Studio album by Nels Cline
- Released: February 10, 2009
- Recorded: April 13–18, 2008
- Genre: Jazz
- Length: 72:25
- Label: Cryptogramophone CG141
- Producer: Jeff Gauthier

Nels Cline chronology
| Draw Breath (2007) | Coward (2009) | Dirty Baby (2010) |

= Coward (Nels Cline album) =

Coward is a solo album by American guitarist Nels Cline which was released in October 2009 on the Cryptogramophone label.

==Reception==

The AllMusic review by Michael G. Nastos states, "This sounds like a very personal and emotional project, certainly one that is rendered from the heart, and must be listened to with the challenged bravery and wide open ears that ignorant, frightened people and those afraid of living life will never, ever experience".

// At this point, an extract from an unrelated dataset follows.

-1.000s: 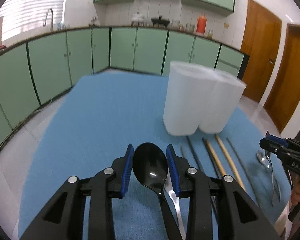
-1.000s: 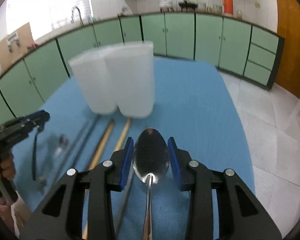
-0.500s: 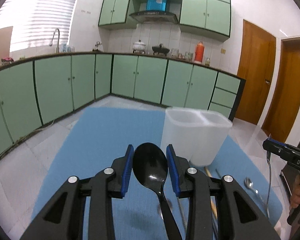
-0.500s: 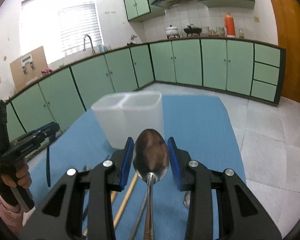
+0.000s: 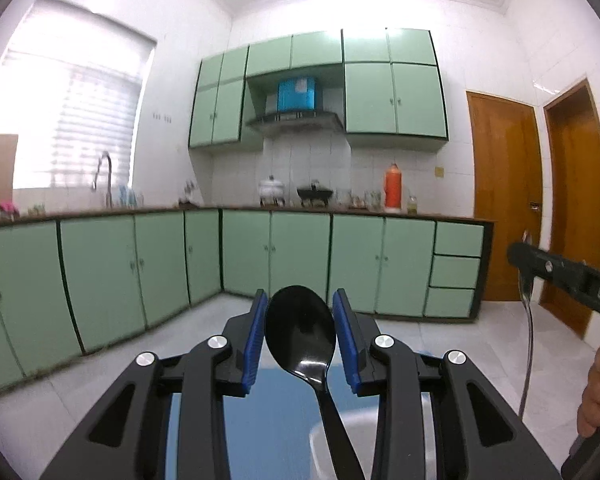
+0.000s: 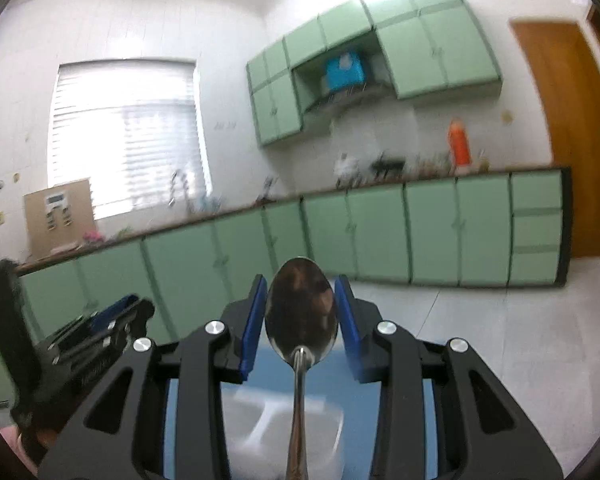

Writing for All About Jazz, John Kelman stated "Like the best solo guitar albums, Coward transcends being merely an exercise in the instrument's vast potential—though it is that, too. Impossible to create without Cline's unequivocal virtuosity, the largely acoustic Coward remains about everything but guitaristic acumen. Instead it's an instrumental masterpiece, further positioning Cline as one of today's most open-minded composers, players and musical conceptualists. Despite its not inconsiderable challenges, it retains a surprisingly broad appeal, making it a true classic that will likely keep aspiring guitarists scratching their heads for years to come".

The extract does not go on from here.